Legal Ombudsman seeks 19% budget hike


Complaints: Delays will increase with more funding

The Legal Ombudsman (LeO) is planning a 19% increase in its budget for 2021/22, and a further 6% the year after, arguing the scheme is currently in an “unsustainable position”.

It said that, without an injection of extra cash, delays in handling complaints will continue to lengthen, and reach nearly 11 months in around two years’ time.

LeO has a £12.8m budget for 2020/21 – a standstill budget after a disastrous attempt earlier this year to secure a 20% increase – and we revealed last month that it has made its first ever in-year call for supplementary budget, seeking an extra £344,000.

It is seeking £15.3m for 2021/22 and is forecasting a budget of £16.2m for 2022/23.

We have reported in recent months about LeO’s faltering performance, which Covid-19 has only exacerbated. The number of cases in the pre-assessment pool – complaints taken in but not yet allocated to an investigator – has been rising steadily and could reach 5,000 by the end of the financial year next March, meaning that complaints are taking longer and longer to resolve.

In her introduction to a consultation on the proposed business plan and budget for next year, Elisabeth Davies, who chairs the Office for Legal Complaints – the board that oversees LeO – said the impact of Covid-19, “combined with the inevitable risks created by last year’s standstill budget and significant changes in leadership, has placed the scheme in an unsustainable position”.

A two-year recovery plan has been drawn up to address “the impact of repeated years of under-investment in people, failure to prioritise the quality of management, and an approach which has focused on short term gains, rather than sustainable change”.

But she said this alone would not be sufficient: “Additional resource is required to resolve complaints at a rate that meets current demand, addresses the additional impact of Covid-19, reduces the time customers wait for an investigation to start, and to ensure insight from casework is shared, enabling the sector to improve complaints-handling and tackle the root causes of consumer dissatisfaction.”

The consultation points out that LeO’s budget is almost 25% lower today than when the organisation opened in 2011.

“A broadly static budget for the last five years has delivered a broadly static output and has not enabled the scheme to keep pace with demand.”

LeO stressed that seeking an increased budget at the time when the firms and lawyers who would pay it were under pressure due to coronavirus was “not a decision taken lightly”.

But it said the last nine years showed “a direct link between funding levels and performance”.
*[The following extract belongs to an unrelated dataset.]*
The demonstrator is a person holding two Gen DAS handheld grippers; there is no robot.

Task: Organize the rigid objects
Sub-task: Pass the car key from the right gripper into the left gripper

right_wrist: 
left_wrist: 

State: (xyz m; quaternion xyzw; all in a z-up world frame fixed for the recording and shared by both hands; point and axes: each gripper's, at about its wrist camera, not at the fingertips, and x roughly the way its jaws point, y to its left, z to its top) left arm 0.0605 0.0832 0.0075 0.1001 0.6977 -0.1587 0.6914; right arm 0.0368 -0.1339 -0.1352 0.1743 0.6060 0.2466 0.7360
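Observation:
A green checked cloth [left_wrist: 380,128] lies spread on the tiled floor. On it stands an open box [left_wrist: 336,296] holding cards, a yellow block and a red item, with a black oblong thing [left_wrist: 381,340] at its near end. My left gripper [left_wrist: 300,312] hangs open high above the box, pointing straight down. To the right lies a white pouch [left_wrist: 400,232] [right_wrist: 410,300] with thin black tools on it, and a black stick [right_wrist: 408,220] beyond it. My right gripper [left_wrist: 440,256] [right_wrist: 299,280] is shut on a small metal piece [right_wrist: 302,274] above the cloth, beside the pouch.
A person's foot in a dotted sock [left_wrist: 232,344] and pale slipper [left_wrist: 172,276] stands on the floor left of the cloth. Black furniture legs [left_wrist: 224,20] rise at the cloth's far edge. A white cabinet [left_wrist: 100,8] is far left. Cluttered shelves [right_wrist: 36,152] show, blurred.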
The consultation also said that the lessons of the last budget-setting process had been learned – this year’s was “rigorous”, with more detailed forecasting, planning and consideration of different performance scenarios.

“In addition a full review of performance over the last two years has provided a much more informed picture of what changes have worked to provide sustainable improvements in delivery as opposed to short-term fixes.

“This review, combined with the planning and new forecasting work, shows that only minimal improvements will be achieved without the investment which is now being sought.”

The consultation said the additional budget, enabling more recruitment, should reduce the wait time for investigations to under three months by 2022-23 – without it, the wait time would be 10.5 months in 2022-23.

By August 2023, it went on, LeO should reach ‘break even’ – capacity keeping pace with demand with no or very minimal wait times.

Though even greater recruitment could speed this up, the consultation said this was not viable because of the “financial strain” some firms were facing at the moment.

The business plan also envisages running pilots on standardising LeO’s approach – by requesting a uniform core evidence pack from the outset, rather than requests being bespoke – and an adjudication approach which would streamline exchanges of information and comment from the parties.

LeO also plans to increase its engagement with the sector, doubling the number of remote complaints-handling courses, and scope and begin implementing the transparency project, which will see the organisation publish its full decisions, as well as annual reviews of the most complained-about lawyers and firms.